I think most moms have such non-guilt lists. I just worry that in today's culture we're so overrun by our kids that the lists of what we don't feel guilty about are getting shorter and shorter. I mean, my mom, with her brood of five would have had a list of about 100 things she didn't feel guilty about. I do think the more kids you have the less guilt you have. Once you just can't do everything for everybody, it really frees you up.
In some ways, having four little ones makes my life easier, not harder.
And sometimes I think the lists of what we should feel guilty about and I think guilt is a great motivator and good parents should have such lists is all mixed up too.
So, I don't feel guilty about a lot of things. For starters, my work. Work is a good and wholesome thing. It was present in the Garden of Eden before the fall. I think it's great that my kids see me writing, knowing I love it, and that by extension my world is not all about them every single moment.
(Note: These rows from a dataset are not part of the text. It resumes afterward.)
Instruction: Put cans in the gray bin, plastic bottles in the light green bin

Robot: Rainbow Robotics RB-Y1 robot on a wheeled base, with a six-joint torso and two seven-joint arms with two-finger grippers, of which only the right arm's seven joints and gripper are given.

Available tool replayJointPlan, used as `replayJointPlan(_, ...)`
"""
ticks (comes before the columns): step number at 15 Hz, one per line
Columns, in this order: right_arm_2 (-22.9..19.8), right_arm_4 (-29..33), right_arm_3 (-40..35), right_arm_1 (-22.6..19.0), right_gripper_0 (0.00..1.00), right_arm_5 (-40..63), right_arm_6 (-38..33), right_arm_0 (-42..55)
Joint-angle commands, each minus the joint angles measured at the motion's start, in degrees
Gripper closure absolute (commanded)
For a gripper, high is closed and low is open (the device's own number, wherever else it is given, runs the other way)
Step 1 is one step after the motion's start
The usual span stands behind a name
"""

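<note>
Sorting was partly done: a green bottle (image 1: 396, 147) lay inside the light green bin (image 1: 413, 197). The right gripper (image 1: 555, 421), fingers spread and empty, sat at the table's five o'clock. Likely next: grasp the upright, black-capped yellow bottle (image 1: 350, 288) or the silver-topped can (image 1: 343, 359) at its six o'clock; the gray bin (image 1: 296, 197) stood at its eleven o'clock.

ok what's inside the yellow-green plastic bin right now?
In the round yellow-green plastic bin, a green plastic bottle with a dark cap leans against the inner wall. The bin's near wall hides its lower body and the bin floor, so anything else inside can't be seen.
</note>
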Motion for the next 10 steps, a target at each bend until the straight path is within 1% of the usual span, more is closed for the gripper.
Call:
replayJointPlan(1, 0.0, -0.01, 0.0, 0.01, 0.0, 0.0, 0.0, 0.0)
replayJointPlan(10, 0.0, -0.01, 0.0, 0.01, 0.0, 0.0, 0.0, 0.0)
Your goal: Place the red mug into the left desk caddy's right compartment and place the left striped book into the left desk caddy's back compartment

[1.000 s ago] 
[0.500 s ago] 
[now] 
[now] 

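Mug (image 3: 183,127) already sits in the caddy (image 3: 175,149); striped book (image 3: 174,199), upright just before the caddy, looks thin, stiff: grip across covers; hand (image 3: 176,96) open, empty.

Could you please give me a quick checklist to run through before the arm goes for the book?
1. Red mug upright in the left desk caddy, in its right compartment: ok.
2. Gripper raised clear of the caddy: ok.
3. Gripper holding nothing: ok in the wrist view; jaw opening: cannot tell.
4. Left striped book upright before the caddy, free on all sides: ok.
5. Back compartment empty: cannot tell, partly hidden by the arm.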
Oh I've made all kinds of sacrifices to have my office at home, limit the time I'm out and so on, but I have no problem sometimes saying, "I can't, guys, I gotta get this done."
I don't feel guilty about saying "go play outside and do not come back into this house until I say it's OK." Or when they are out playing with siblings and neighbor kids, and one comes in full of indignation to try to tell me how he's been wronged by another, I'll typically say, "Honey are you hurt and do you need a ride to the hospital? 'Cause otherwise I don't want to hear a word about it." They turn on their heels and walk out pretty fast (and they're having fun again in about 15 seconds.) I don't feel guilty about saying "don't interrupt" or "I'm talking to the grown-ups now dear." I don't even feel guilty about yelling when my kids need yelling to get their attention.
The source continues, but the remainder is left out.